**About this exercise**
When you copy the material, keep each line exactly as it appears.

___

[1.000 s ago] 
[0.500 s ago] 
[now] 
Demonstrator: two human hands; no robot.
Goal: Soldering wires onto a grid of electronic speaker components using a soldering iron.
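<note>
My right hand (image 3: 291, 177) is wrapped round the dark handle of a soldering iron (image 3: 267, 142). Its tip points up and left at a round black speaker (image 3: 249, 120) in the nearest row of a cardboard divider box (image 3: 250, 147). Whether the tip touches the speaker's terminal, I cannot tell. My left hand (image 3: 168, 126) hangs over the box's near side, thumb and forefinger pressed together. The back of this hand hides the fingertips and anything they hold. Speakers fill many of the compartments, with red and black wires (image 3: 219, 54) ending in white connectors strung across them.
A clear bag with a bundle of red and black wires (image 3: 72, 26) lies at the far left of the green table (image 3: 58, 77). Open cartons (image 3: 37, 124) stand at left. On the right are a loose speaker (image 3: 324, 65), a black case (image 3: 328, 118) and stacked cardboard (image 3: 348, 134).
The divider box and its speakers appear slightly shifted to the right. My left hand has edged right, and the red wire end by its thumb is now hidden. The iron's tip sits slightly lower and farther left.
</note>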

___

**Response area**
[1.000 s ago] 
[0.500 s ago] 
[now] 
Demonstrator: two human hands; no robot.
Goal: Soldering wires onto a grid of electronic speaker components using a soldering iron.
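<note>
My right hand (image 3: 291, 177) is wrapped round the dark handle of a soldering iron (image 3: 267, 142). Its tip points up and left at a round black speaker (image 3: 249, 120) in the nearest row of a cardboard divider box (image 3: 250, 147). Whether the tip touches the speaker's terminal, I cannot tell. My left hand (image 3: 168, 126) hangs over the box's near side, thumb and forefinger pressed together. The back of this hand hides the fingertips and anything they hold. Speakers fill many of the compartments, with red and black wires (image 3: 219, 54) ending in white connectors strung across them.
A clear bag with a bundle of red and black wires (image 3: 72, 26) lies at the far left of the green table (image 3: 58, 77). Open cartons (image 3: 37, 124) stand at left. On the right are a loose speaker (image 3: 324, 65), a black case (image 3: 328, 118) and stacked cardboard (image 3: 348, 134).
The divider box and its speakers appear slightly shifted to the right. My left hand has edged right, and the red wire end by its thumb is now hidden. The iron's tip sits slightly lower and farther left.
</note>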

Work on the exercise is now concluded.